The sin_family field must be set to AF_INET, which tells Winsock we are using the IP address family.

The sin_port field defines which TCP or UDP communication port will be used to identify a server service. Applications should be particularly careful in choosing a port because some of the available port numbers are reserved for well-known services, such as File Transfer Protocol (FTP) and Hypertext Transfer Protocol (HTTP).

The sin_addr field of the SOCKADDR_IN structure is used for storing an IPv4 address as a four-byte quantity, which is an unsigned long integer data type. Depending on how this field is used, it can represent a local or a remote IP address. IP addresses are normally specified in Internet standard dotted notation as "a.b.c.d." Each letter represents a number (in decimal, octal, or hexadecimal format) for each byte and is assigned, from left to right, to the four bytes of the unsigned long integer.

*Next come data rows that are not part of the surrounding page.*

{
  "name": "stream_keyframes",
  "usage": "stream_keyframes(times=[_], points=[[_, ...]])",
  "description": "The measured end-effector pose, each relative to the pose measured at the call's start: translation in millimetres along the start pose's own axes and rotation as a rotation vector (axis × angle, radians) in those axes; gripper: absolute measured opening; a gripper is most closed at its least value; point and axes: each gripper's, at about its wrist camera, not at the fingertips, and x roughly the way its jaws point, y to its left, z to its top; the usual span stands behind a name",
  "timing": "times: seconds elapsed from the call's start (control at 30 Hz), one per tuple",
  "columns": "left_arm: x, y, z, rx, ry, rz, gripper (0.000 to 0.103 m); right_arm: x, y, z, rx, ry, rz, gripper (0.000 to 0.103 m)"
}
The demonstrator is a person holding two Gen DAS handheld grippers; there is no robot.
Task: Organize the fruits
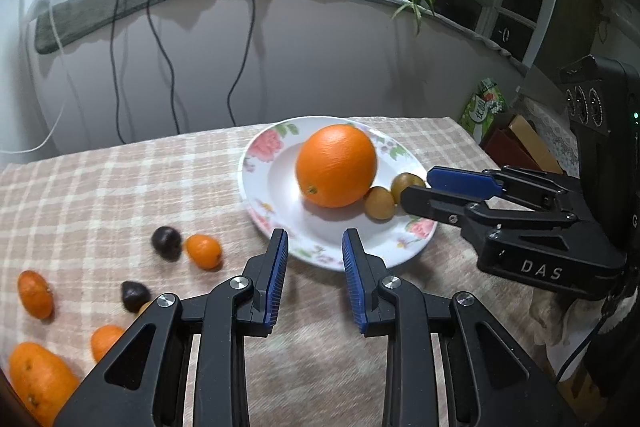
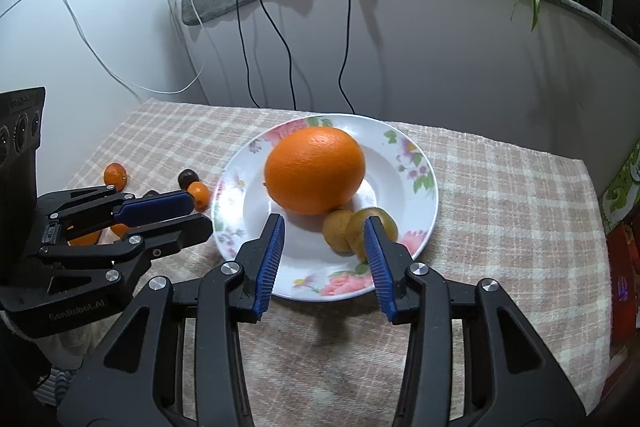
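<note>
The big orange [image 2: 315, 170] and two olive-brown fruits [image 2: 339, 231] sit on the floral plate [image 2: 424, 195]. The right tongs [image 2: 325, 259], part-open and empty, hover at the plate's six o'clock, apparently just past a drop. The left tongs [image 1: 315, 281], narrowly parted and empty, should next fetch the small orange [image 1: 203, 251] at the plate's eight o'clock on the counter [image 1: 100, 195].

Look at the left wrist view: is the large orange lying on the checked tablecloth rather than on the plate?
No, the large orange sits on the flowered plate, next to two small brownish-green fruits, not on the tablecloth.
</note>
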Motion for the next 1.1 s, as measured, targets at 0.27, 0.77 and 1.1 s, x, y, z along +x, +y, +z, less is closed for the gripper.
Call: stream_keyframes(times=[0.27, 0.77, 1.1], points=[[-18, 18, -11, -0.023, -0.006, 0.04, 0.027, -3, 15, 3, -0.029, -0.007, 0.015, 0.043], [-55, 53, -33, -0.025, -0.01, 0.172, 0.062, 2, 54, 5, -0.13, -0.004, 0.087, 0.06], [-57, 69, -42, -0.044, 0.008, 0.197, 0.062, 13, 84, 9, -0.202, 0.023, 0.168, 0.06]])
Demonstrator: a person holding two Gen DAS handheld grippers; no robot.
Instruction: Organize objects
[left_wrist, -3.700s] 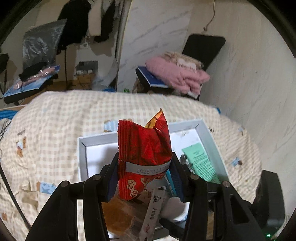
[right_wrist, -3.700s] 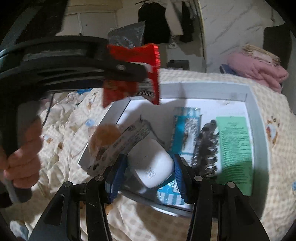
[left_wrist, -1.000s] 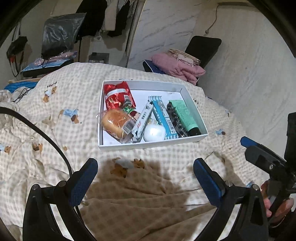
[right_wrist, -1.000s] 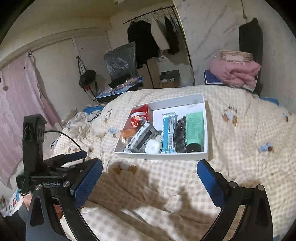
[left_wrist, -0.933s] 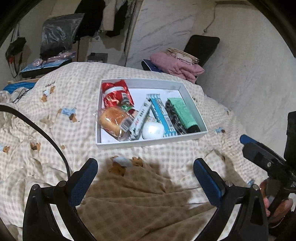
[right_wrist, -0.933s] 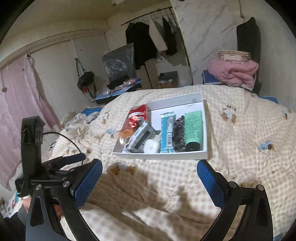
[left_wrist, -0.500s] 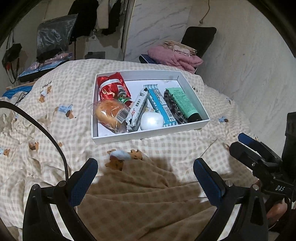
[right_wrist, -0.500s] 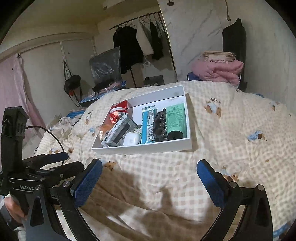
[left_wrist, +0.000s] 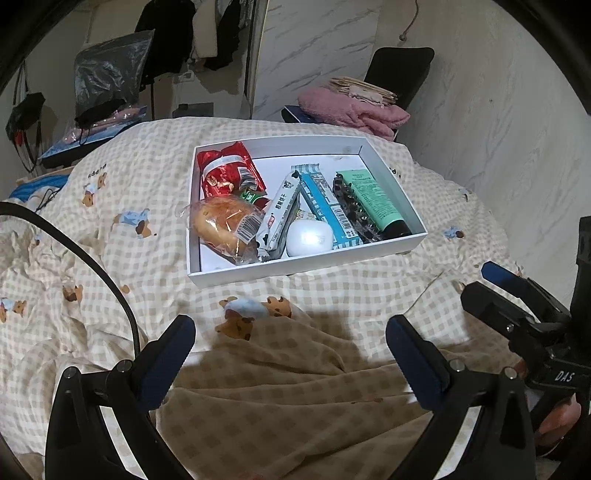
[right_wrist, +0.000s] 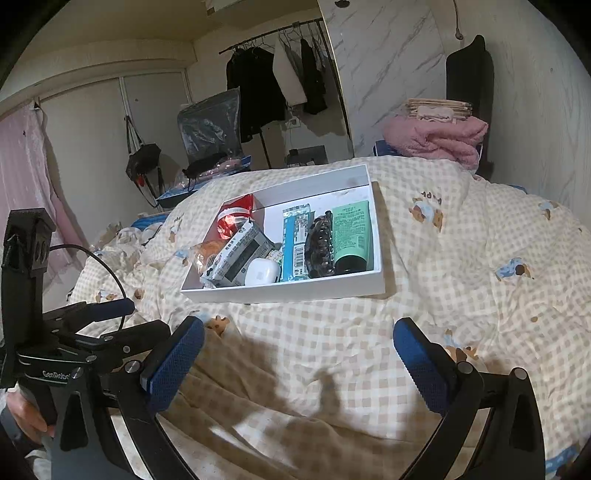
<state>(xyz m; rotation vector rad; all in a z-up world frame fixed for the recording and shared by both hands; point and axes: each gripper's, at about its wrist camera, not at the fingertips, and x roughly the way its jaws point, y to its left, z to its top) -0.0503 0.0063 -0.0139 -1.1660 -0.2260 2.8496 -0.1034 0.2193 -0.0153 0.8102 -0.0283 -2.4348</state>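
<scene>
With both tools held low over the checked quilt (left_wrist: 110, 206) and well back from the work, the left gripper (left_wrist: 290, 345) stands spread wide and holds nothing, and the right gripper (right_wrist: 297, 345) is likewise spread and empty. Beyond them, on the hump of the quilt, sits the white box (left_wrist: 306, 266), its long side running across the left wrist view and its near wall facing the grippers. Everything loose appears to be inside it, so the sorting looks finished or close to it; any further move would call for a reach forward over the near wall and a narrower opening, since the items lie packed side by side. Nearest that wall lie the wrapped bun (left_wrist: 225, 225) at the left and the white case (left_wrist: 308, 238) in the middle. The milk-candy packet (left_wrist: 279, 218), the blue bar (left_wrist: 327, 208), the dark hair claw (left_wrist: 354, 210) and the green tube (left_wrist: 373, 199) all lie lengthwise front to back, the tube's black cap pointing toward the grippers. Farthest back, in the left rear corner, rests the red snack packet (left_wrist: 227, 171).
</scene>
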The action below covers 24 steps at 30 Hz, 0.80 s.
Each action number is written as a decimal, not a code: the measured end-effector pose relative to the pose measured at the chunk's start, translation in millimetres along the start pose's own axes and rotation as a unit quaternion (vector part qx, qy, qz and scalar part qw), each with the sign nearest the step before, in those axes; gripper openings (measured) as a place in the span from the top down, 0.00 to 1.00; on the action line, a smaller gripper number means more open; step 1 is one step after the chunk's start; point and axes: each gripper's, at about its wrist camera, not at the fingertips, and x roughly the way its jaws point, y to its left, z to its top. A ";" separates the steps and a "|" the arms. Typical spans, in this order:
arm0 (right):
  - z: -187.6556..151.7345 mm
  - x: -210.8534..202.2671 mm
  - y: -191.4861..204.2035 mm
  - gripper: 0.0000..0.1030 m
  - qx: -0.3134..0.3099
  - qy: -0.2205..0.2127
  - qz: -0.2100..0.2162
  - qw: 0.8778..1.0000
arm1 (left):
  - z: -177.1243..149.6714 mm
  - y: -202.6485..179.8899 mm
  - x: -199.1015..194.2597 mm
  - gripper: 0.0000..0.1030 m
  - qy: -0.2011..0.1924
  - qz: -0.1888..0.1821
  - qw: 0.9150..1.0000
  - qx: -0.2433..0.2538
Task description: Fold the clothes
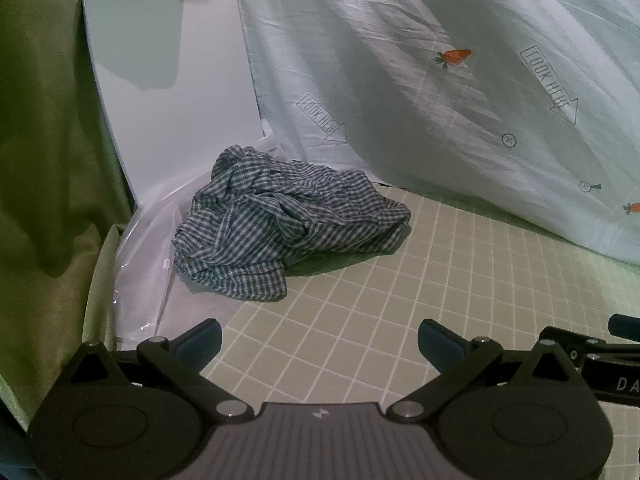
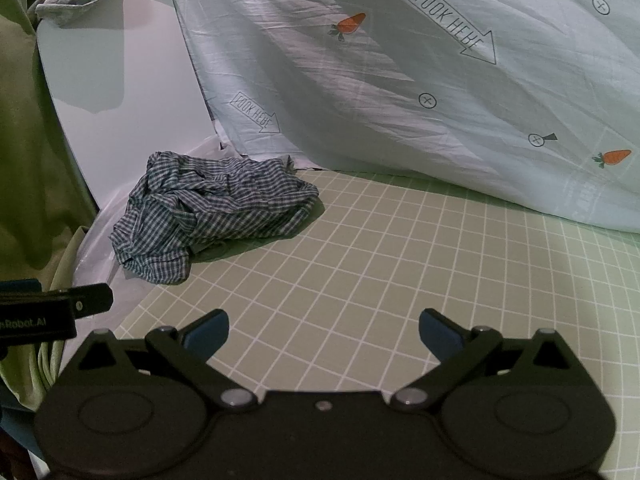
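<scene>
Lying crumpled at the far left corner of the green grid mat [image 1: 400, 300], a blue-and-white checked shirt [image 1: 288, 224] rests partly on the mat and partly on a clear plastic sheet [image 1: 148, 248] off the mat's left edge. Beyond the mat: a pale bed sheet [image 1: 420, 60] printed with carrots and arrows, draped along its far side; a white board [image 1: 168, 80] leaning at its far left corner, behind the shirt. Over the mat's near edge: left gripper [image 1: 320, 340], jaws wide apart, empty; right gripper [image 2: 324, 336], jaws wide apart, empty. Both are well apart from the shirt.
</scene>
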 end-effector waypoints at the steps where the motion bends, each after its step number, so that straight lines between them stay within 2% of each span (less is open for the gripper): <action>1: -0.1 0.2 -0.1 0.00 0.000 0.000 0.000 1.000 | 0.2 -0.1 -0.1 0.00 -0.001 0.001 1.000 0.001; 24: -2.7 4.6 -3.2 0.00 0.003 0.003 -0.003 1.000 | 0.0 -0.8 1.6 0.00 0.002 0.000 1.000 -0.001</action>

The final field, sin_zero, functions only as padding to make the SOCKADDR_IN structure the same size as the SOCKADDR structure.

A useful support function named inet_addr() converts a dotted IP address to a 32-bit unsigned long integer quantity. The inet_addr() function is defined as:

 

unsigned long inet_addr(const char FAR *cp);

 

The cp field is a null-terminated character string that accepts an IP address in dotted notation. Note that this function returns an IP address as a 32-bit unsigned long integer in network-byte order.

If no error occurs, inet_addr() returns an unsigned long value containing a suitable binary representation of the Internet address given.  On Windows Server 2003 and later if the string in the cp parameter does not contain a legitimate Internet address, for example if a portion of an "a.b.c.d" address exceeds 255, then inet_addr() returns the value INADDR_NONE. This error is also returned if an empty string or NULL is passed in the cp parameter. On Windows XP and earlier if the string in the cp parameter does not contain a legitimate Internet address, for example if a portion of an "a.b.c.d" address exceeds 255, then inet_addr() returns the value INADDR_NONE. If the string in the cp parameter is an empty string or NULL, then inet_addr() returns the value INADDR_ANY.

The inet_addr() function interprets the character string specified by the cp parameter. This string represents a numeric Internet address expressed in the Internet standard ".'' notation. The value returned is a number suitable for use as an Internet address. All Internet addresses are returned in IP's network order (bytes ordered from left to right). If you pass in " " (a space) to the inet_addr() function, inet_addr() returns zero.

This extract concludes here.